# RECORDS SUPPLIED:
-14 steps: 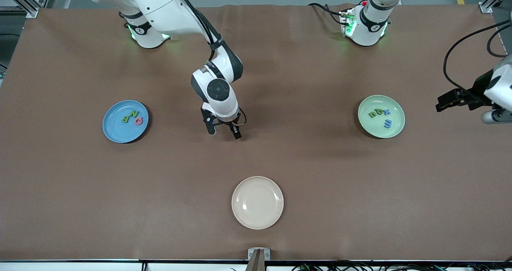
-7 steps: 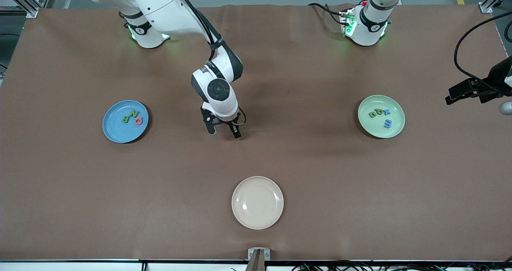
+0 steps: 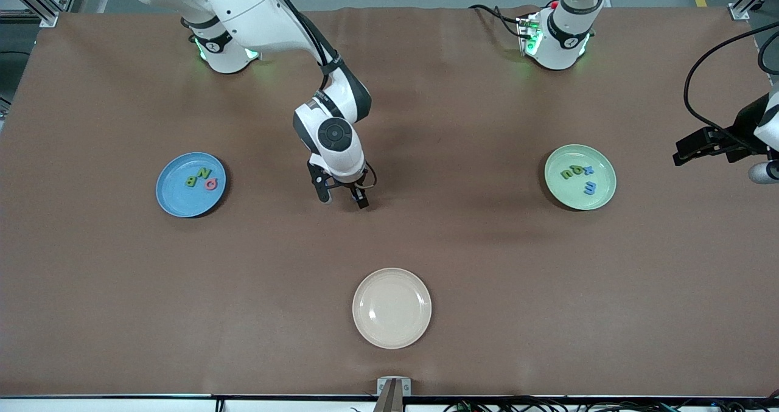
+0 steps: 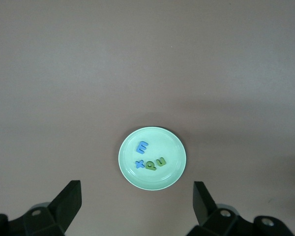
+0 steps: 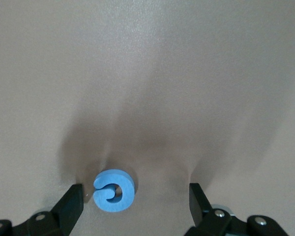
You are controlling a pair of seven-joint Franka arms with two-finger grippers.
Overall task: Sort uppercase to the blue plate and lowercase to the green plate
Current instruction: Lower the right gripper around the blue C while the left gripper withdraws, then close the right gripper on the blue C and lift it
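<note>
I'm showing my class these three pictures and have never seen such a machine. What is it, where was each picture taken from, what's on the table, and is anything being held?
Two robot arms at a brown table, each ending in a two-finger pincer. One picture looks down from above; the others come from cameras on each wrist. The blue plate holds three capital letters, the green plate four small ones. A cream plate sits nearest the overhead camera. The right pincer, at mid-table, is open around a blue letter lying on the table, not yet gripping it. The left pincer, open, holds nothing and waits up above the green plate.

We're def looking at a robotics lab: two arm bases bolted on a brown-covered table, aluminium frame posts at corners, loose cables.
</note>
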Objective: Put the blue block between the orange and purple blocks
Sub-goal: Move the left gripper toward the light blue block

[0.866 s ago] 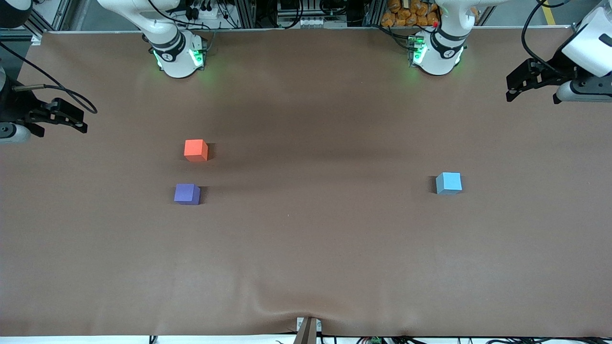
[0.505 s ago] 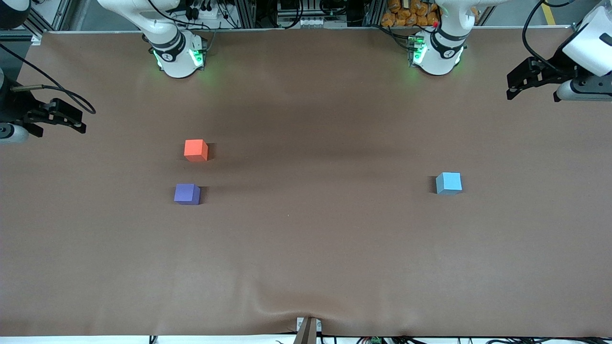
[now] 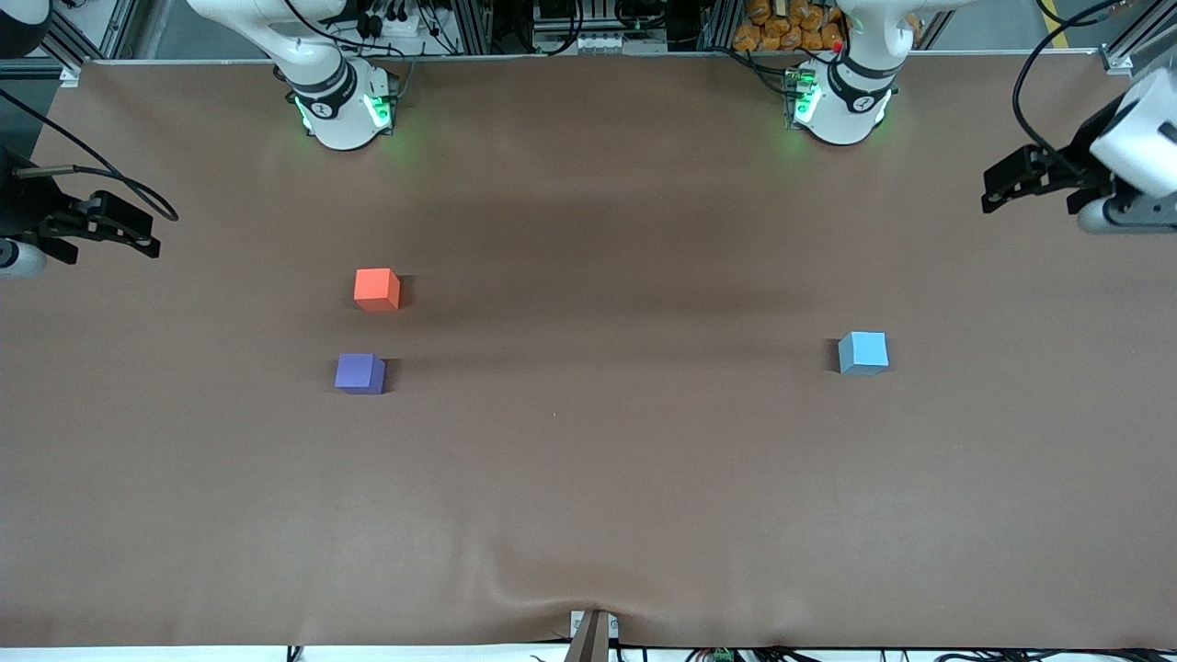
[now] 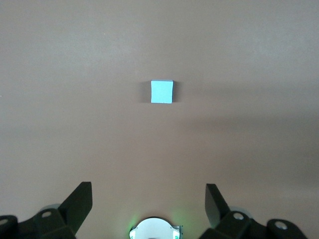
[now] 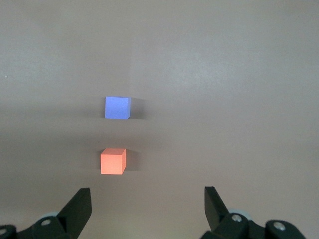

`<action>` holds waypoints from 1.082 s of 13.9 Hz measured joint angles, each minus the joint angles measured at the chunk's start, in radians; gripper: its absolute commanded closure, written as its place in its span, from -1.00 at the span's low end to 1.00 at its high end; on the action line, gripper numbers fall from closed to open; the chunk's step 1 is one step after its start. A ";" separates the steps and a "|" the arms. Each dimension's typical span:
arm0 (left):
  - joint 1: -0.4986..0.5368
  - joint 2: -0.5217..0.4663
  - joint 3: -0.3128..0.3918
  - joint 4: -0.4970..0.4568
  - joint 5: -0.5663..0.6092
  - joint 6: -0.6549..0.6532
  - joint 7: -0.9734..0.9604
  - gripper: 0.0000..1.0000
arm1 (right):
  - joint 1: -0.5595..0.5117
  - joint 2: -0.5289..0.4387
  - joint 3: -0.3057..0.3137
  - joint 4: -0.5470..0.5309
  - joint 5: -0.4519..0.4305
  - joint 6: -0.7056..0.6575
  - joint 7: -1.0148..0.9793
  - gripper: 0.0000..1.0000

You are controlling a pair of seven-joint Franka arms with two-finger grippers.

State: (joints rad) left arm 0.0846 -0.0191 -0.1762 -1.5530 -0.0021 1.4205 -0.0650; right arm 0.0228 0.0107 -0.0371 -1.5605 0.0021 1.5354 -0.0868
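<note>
The blue block [image 3: 862,352] lies on the brown table toward the left arm's end; it also shows in the left wrist view [image 4: 162,91]. The orange block [image 3: 376,289] and the purple block [image 3: 359,373] lie toward the right arm's end, a small gap between them, the purple one nearer the front camera. Both show in the right wrist view, orange [image 5: 112,161] and purple [image 5: 117,107]. My left gripper [image 3: 993,188] is open and empty, high over the table's left-arm end. My right gripper [image 3: 147,237] is open and empty over the right-arm end.
The brown table cover [image 3: 588,460] has a wrinkle at its front edge by a small bracket [image 3: 591,633]. The two arm bases [image 3: 342,106] [image 3: 839,101] stand along the back edge. Cables and shelving lie past the back edge.
My left gripper has drifted a little toward the table's end and lower in the view. My right gripper has shifted slightly outward. The blocks have not moved.
</note>
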 measured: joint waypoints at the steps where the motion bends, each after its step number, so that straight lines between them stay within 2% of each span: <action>1: 0.000 0.002 -0.001 -0.001 0.000 0.000 0.000 -1.00 | 0.000 0.000 0.000 0.000 0.000 0.000 0.000 -1.00; 5: 0.001 -0.002 -0.001 -0.018 0.000 0.004 -0.005 -1.00 | 0.001 0.000 0.000 0.001 0.000 0.002 0.000 -1.00; 9: 0.021 -0.009 0.000 -0.073 -0.001 0.058 -0.007 -1.00 | 0.001 0.000 0.001 0.001 0.000 0.001 0.000 -1.00; 15: 0.023 -0.071 -0.001 -0.255 -0.003 0.222 -0.007 -1.00 | 0.001 0.000 0.001 0.001 0.000 0.000 0.000 -1.00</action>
State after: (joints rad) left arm 0.1076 -0.0903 -0.1767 -1.8082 -0.0053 1.6426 -0.0718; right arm 0.0242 0.0111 -0.0365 -1.5593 0.0021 1.5357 -0.0867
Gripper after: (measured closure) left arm 0.000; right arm 0.000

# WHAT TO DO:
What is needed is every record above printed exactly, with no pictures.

# WRITTEN SOLUTION:
-14 steps: 
-7 steps: 
+0 steps: 
+0 steps: 
+0 steps: 
You are controlling a pair of seven-joint Franka arms with two-finger grippers.
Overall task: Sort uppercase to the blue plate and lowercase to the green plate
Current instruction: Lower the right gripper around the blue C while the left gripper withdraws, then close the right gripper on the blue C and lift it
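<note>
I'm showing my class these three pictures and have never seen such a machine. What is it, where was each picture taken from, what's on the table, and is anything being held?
Two robot arms at a brown table, each ending in a two-finger pincer. One picture looks down from above; the others come from cameras on each wrist. The blue plate holds three capital letters, the green plate four small ones. A cream plate sits nearest the overhead camera. The right pincer, at mid-table, is open around a blue letter lying on the table, not yet gripping it. The left pincer, open, holds nothing and waits up above the green plate.

We're def looking at a robotics lab: two arm bases bolted on a brown-covered table, aluminium frame posts at corners, loose cables.
</note>
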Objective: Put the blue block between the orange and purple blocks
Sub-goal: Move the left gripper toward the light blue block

[0.866 s ago] 
[0.505 s ago] 
[now] 
[now] 
[now] 

`<action>` holds waypoints from 1.082 s of 13.9 Hz measured joint angles, each minus the joint angles measured at the chunk's start, in radians; gripper: its absolute commanded closure, written as its place in its span, from -1.00 at the span's low end to 1.00 at its high end; on the action line, gripper numbers fall from closed to open; the chunk's step 1 is one step after its start. A ";" separates the steps and a "|" the arms. Each dimension's typical span:
arm0 (left):
  - joint 1: -0.4986..0.5368
  - joint 2: -0.5217..0.4663
  - joint 3: -0.3128..0.3918
  - joint 4: -0.4970..0.4568
  - joint 5: -0.5663..0.6092
  - joint 6: -0.6549..0.6532
  - joint 7: -0.9734..0.9604
  - gripper: 0.0000..1.0000
arm1 (right):
  - joint 1: -0.5595..0.5117
  - joint 2: -0.5289..0.4387
  - joint 3: -0.3057..0.3137
  - joint 4: -0.5470..0.5309
  - joint 5: -0.4519..0.4305
  - joint 6: -0.7056..0.6575
  - joint 7: -1.0148..0.9793
  - gripper: 0.0000..1.0000

You are controlling a pair of seven-joint Franka arms with two-finger grippers.

State: (joints rad) left arm 0.0846 -0.0191 -0.1762 -1.5530 -0.0021 1.4205 -0.0650; right arm 0.0228 0.0107 -0.0371 -1.5605 0.0021 1.5354 -0.0868
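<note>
The blue block [image 3: 862,352] lies on the brown table toward the left arm's end; it also shows in the left wrist view [image 4: 162,91]. The orange block [image 3: 376,289] and the purple block [image 3: 359,373] lie toward the right arm's end, a small gap between them, the purple one nearer the front camera. Both show in the right wrist view, orange [image 5: 112,161] and purple [image 5: 117,107]. My left gripper [image 3: 993,188] is open and empty, high over the table's left-arm end. My right gripper [image 3: 147,237] is open and empty over the right-arm end.
The brown table cover [image 3: 588,460] has a wrinkle at its front edge by a small bracket [image 3: 591,633]. The two arm bases [image 3: 342,106] [image 3: 839,101] stand along the back edge. Cables and shelving lie past the back edge.
My left gripper has drifted a little toward the table's end and lower in the view. My right gripper has shifted slightly outward. The blocks have not moved.
</note>
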 measured: joint waypoints at the steps where the motion bends, each after its step number, so that straight lines between them stay within 2% of each span: <action>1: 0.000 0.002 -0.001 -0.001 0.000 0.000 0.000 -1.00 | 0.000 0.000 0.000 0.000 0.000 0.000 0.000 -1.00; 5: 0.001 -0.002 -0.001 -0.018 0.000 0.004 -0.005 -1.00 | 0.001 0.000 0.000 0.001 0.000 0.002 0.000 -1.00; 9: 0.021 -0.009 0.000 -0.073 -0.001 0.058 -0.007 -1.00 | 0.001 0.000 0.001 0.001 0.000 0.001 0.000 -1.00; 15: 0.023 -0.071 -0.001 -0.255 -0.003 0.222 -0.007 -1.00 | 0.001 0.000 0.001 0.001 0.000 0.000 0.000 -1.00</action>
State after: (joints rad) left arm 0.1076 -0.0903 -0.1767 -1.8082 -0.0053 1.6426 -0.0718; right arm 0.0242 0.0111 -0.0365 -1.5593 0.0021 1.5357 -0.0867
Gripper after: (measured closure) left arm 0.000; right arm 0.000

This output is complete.